La Coalition Diomaye Président traverse l’une des zones de turbulence les plus sérieuses depuis son accession au pouvoir. Le meeting politique organisé à Mbour, présenté comme une grande démonstration de force, laisse derrière lui un profond malaise, des accusations graves de mauvaise gestion et une colère noire chez plusieurs responsables politiques et mouvements alliés.
Au cœur de la polémique, Baye Thiam Ahlan, président national des maîtres coraniques, arabophones, femmes et jeunes “Domou Dara”, est sorti de son silence avec des révélations explosives sur les conditions de mobilisation du rassemblement de Mbour.
Selon lui, le Mouvement national des arabophones (MONAR) n’aurait reçu aucun des moyens promis pour assurer la mobilisation. Très remonté, il affirme avoir décidé de boycotter purement et simplement le meeting, tout comme la présidente nationale des femmes du mouvement.
« Nous n’avons rien reçu. Au départ, on nous avait parlé de trois bus, ensuite quatre, puis finalement cinq bus pour Kaolack. Mais à quelques heures seulement de la rencontre, on nous appelle pour nous dire que chaque responsable ne devait venir qu’avec cinq personnes. C’est un manque total de respect envers notre mouvement », dénonce-t-il.
Baye Thiam Ahlan parle même d’un profond mépris envers les millions de membres et sympathisants du mouvement des arabophones et des “Domou Dara” à travers le pays. Il affirme que cinq millions de francs CFA étaient annoncés pour permettre la mobilisation nationale du MONAR dans plusieurs localités, notamment Thiès, Foundiougne, Fatick, Mbacké et Diourbel.
Mais à l’arrivée, dit-il, seule une proposition de 35 000 FCFA lui aurait été faite pour venir avec cinq personnes.
« Comment peut-on demander à un mouvement national de mobiliser tout un réseau avec 35 000 francs ? C’est humiliant. J’ai refusé et j’ai boycotté », martèle-t-il.
Le responsable ne s’est pas arrêté là. Il accuse également certains circuits internes de la coalition d’avoir brouillé la gestion des fonds destinés à la mobilisation de Kaolack. Selon ses déclarations, neuf millions de francs CFA ainsi que 45 cars étaient annoncés pour assurer une forte présence des responsables et militants de la région au meeting de Mbour.
Cependant, les responsables locaux n’auraient finalement reçu qu’une enveloppe largement inférieure aux promesses initiales.
« Les responsables politiques de Kaolack n’ont jamais vu les neuf millions annoncés. Finalement, ils auraient reçu moins de trois millions, dont un million envoyé par la superviseure nationale pour les renforcer », révèle-t-il.
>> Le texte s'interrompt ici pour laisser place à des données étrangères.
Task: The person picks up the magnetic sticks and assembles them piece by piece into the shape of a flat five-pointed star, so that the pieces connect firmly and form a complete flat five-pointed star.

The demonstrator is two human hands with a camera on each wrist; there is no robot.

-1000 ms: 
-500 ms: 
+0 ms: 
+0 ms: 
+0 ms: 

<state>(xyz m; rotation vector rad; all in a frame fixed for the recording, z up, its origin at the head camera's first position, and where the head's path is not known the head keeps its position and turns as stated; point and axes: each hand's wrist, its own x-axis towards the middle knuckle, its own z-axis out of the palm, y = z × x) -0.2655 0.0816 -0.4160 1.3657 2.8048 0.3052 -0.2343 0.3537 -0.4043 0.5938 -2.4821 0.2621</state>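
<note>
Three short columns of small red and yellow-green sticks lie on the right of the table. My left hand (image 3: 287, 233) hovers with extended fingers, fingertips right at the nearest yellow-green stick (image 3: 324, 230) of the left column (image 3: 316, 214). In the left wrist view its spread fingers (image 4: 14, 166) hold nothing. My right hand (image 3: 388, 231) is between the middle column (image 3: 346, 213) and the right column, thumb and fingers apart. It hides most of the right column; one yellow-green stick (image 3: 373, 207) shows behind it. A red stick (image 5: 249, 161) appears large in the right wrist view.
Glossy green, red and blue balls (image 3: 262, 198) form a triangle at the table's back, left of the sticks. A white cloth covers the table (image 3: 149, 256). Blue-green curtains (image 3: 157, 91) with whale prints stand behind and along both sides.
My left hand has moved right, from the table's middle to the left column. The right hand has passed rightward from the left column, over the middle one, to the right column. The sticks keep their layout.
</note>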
Plus grave encore, Baye Thiam Ahlan affirme que sur les 45 cars annoncés, seuls les financements de quelques véhicules auraient été effectivement disponibles.
« On parlait de 45 cars. Mais à l’arrivée, les responsables n’ont reçu que l’équivalent de six cars. La commune a obtenu deux cars et les quatre autres étaient destinés au département », explique-t-il.
Le fiasco organisationnel aurait atteint son paroxysme le jour du déplacement. D’après lui, même les rares moyens mobilisés n’ont pas permis de remplir les véhicules.
« Finalement, sur les deux cars de Kaolack, un seul n’a même pas pu être rempli. C’est dire à quel point la situation est grave », lance-t-il avec amertume.
Dans une sortie particulièrement sévère, Baye Thiam Ahlan interpelle directement les plus hautes autorités, notamment Bassirou Diomaye Faye, Aminata Touré, Serigne Guèye Diop et Abdoulaye Tine.
Pour lui, la coalition est aujourd’hui « au bord de l’implosion » à cause des frustrations internes, des soupçons autour de l’argent de la mobilisation et du manque de considération envers certains responsables de terrain.
« Tout le monde est en colère. Des groupes WhatsApp ont même été supprimés. Les responsables sont très déçus. On doit tirer cette affaire au clair », avertit-il.
À Kaolack, cette affaire alimente désormais toutes les discussions politiques. Ce meeting qui devait symboliser la puissance organisationnelle de la Coalition Diomaye Président s’est finalement transformé en révélateur de profondes fractures internes.
Entre accusations de promesses non tenues, guerre de leadership, frustrations financières et crise de confiance, plusieurs militants s’interrogent désormais ouvertement sur l’avenir de cette coalition politique.
Une chose est certaine : après Mbour, les tensions internes ne peuvent plus être cachées.